In the short term, levels in the tanks rise and fall, header and tank pressures vary, and valves are opened and closed according to the needs of production. In the long run, old equipment is exchanged with new equipment, scale forms on the inside of the pipes, and pumps lose their efficiency.

No one remembers the pumps were specified and bought with a best efficiency point (BEP), as though the system head and flow are static. Pumps should be specified with a best efficiency range.
The mechanical seal companies have also played a role in this farce. They are not guilty of manufacturing shoddy product, and they don’t start each day thinking of ways to cheat their customers. But they are guilty of not paying attention to their customers’ needs.

Back in the 1960s and 70s, the global automobile manufacturers (GM, Ford and Chrysler) were not paying attention, and they lost valuable market share to Asian and European auto manufacturers. To this day the big three auto manufacturers are still playing catch-up.

Read your mechanical seal literature. The seal companies manufacture and sell seals to resist the liquid pumped, and they manufacture seals that are easy to repair and easy to install. This is like manufacturing cars for the repair shops and panel beaters.

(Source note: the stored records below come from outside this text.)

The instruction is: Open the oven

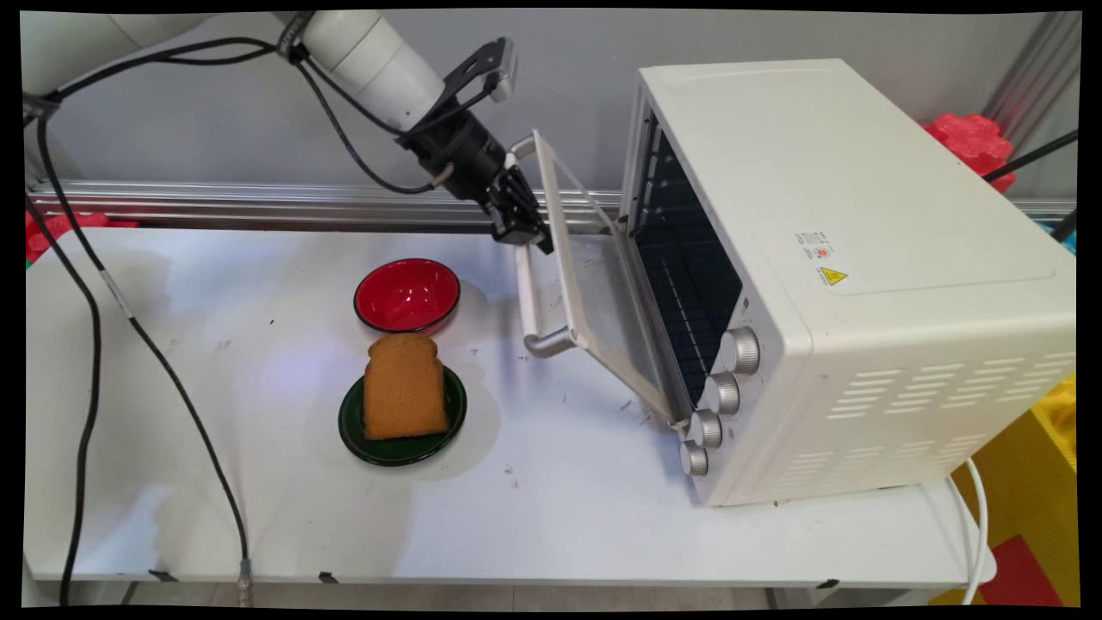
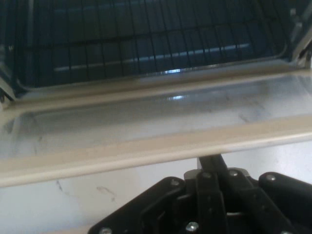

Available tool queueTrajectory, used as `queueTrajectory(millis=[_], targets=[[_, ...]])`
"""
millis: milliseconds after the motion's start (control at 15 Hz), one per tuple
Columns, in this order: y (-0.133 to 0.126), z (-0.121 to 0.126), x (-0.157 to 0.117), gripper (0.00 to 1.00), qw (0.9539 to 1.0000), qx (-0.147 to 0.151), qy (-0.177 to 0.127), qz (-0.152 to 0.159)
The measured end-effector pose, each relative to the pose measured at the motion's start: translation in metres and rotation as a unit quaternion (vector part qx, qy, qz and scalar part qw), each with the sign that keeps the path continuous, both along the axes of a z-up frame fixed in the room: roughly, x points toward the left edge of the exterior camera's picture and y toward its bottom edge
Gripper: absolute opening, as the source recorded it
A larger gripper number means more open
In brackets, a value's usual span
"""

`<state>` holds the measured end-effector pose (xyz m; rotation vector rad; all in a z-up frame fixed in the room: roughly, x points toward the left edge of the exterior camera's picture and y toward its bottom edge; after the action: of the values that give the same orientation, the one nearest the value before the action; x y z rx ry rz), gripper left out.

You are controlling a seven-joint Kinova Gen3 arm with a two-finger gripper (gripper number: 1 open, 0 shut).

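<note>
White and scuffed, the counter (image 1: 258, 508) runs along a grey wall with a metal rail at its far edge. At the counter's far middle, the black two-finger gripper (image 1: 523, 226) sits at the upper edge of the partly lowered glass door (image 1: 594, 293) of a white toaster oven (image 1: 844, 284); from the hand view the door's cream top rail (image 2: 156, 148) crosses just in front of the fingers (image 2: 210, 163), which look drawn close together, though whether they clamp the door cannot be told. The door hangs half open, tilted, its grey bar handle (image 1: 527, 301) facing the counter's left end. Behind the door, a dark wire rack (image 2: 146, 44) shows inside the oven. Four silver knobs (image 1: 719, 396) line the oven's front near the counter's near edge, and the oven fills the right end of the counter. Left of the door, near the counter's middle, stands a red bowl (image 1: 406, 295); just nearside of it lies a dark green plate (image 1: 402, 418) bearing a brown slice of toast (image 1: 403, 387). Black cables (image 1: 86, 344) hang over the left end.
</note>
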<state>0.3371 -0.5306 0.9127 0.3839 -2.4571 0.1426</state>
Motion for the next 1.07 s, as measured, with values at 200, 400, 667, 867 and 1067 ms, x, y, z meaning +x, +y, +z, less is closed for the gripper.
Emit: queueTrajectory(millis=[200, 400, 667, 867, 1067], targets=[[0.003, -0.009, 0.008, 0.00, 1.0000, 0.003, -0.006, 0.001], [0.006, -0.019, 0.017, 0.00, 0.9999, 0.007, -0.011, 0.003], [0.009, -0.030, 0.026, 0.00, 0.9999, 0.009, -0.013, 0.001], [0.010, -0.038, 0.030, 0.00, 0.9999, 0.009, -0.013, -0.004], [0.010, -0.044, 0.032, 0.00, 0.9998, 0.008, -0.012, -0.009]])
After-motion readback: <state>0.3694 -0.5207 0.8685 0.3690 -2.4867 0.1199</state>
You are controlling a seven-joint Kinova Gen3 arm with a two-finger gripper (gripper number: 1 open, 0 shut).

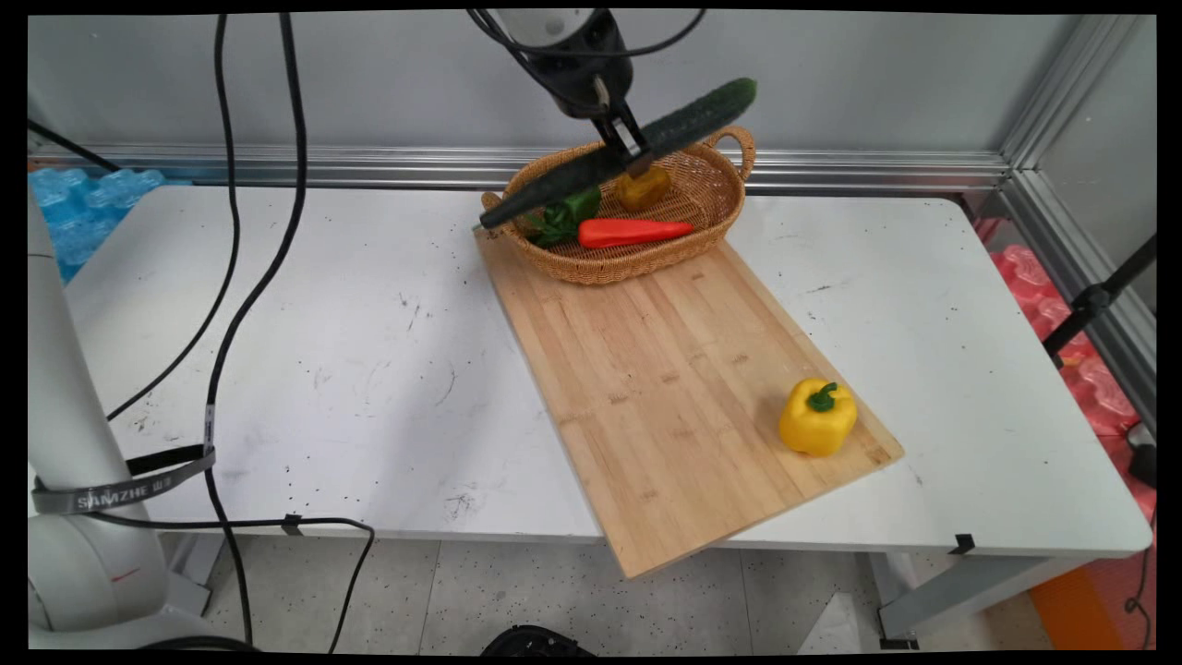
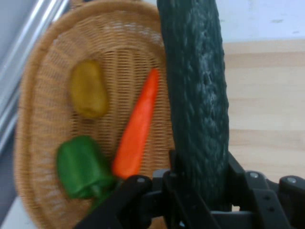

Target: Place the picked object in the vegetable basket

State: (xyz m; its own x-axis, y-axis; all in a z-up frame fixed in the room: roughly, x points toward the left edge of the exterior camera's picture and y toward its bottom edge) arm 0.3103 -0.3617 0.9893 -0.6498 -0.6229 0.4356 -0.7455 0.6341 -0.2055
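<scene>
So the gripper [image 1: 630,148] is clamped around the middle of a long dark cucumber [image 1: 617,153], holding it up in the air, tilted, right over the wicker basket [image 1: 711,217]. Inside the basket there's a carrot [image 1: 633,232], a green pepper [image 1: 563,218] and a yellowish potato [image 1: 643,189]. The basket sits on the far end of the wooden board [image 1: 674,369], and a yellow pepper [image 1: 817,417] sits at the near end.

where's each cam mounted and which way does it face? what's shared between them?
Main view: fixed above the table's near side, looking down across the table to the wall; shows the pincer gripping a cucumber over the basket.
Hand view: on the hand, looking along the pincer down at the basket; black linkage at bottom.
Shared: cucumber, basket, carrot, green pepper, cutting board.
</scene>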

Have you ever read seal literature promoting a mechanical seal for pumps with inadequate NPSH? Inadequate NPSH is responsible for about 40 per cent of all pumps in the shop today. But, how are you going to know this if your pumps don’t have adequate instrumentation?

Have you ever read mechanical seal literature promoting a seal for a dead-headed pump, or a dry-running pump, or an intermittent-service pump, or a pump in cavitation? The process industry needs mechanical seals for these everyday process conditions.

These are the reasons pumps spend so much time in the shop. The industry doesn’t really need another seal that any apprentice can install in 5 minutes, every 4 months. We already have too many of those seals!

The Pump Guy will jump over the cliff and say that the mechanical seal industry brought about and inspired the competition and popularity of the seal-less pump. In a sense, the mechanical seal industry invented the seal-less pump. It did so with its lack of attention and lack of vision.

Agree or disagree?
This article represent’s the opinions of the author. Here at Pump Industry magazine, we’d love to hear your opinions – do you agree or disagree with Larry’s article?
Please send all correspondence to magazine@pumpk.wpengine.com

#04 the Pump GuyThe Pump Guy is Larry Bachus, a pump consultant, lecturer and inventor based in the USA. Larry is a retired member of ASME and works as a contracted mentor to refineries and process plants around the globe. You can contact Larry at: E-mail: larry@bachusinc.com. Phone: 1-615-361-7295.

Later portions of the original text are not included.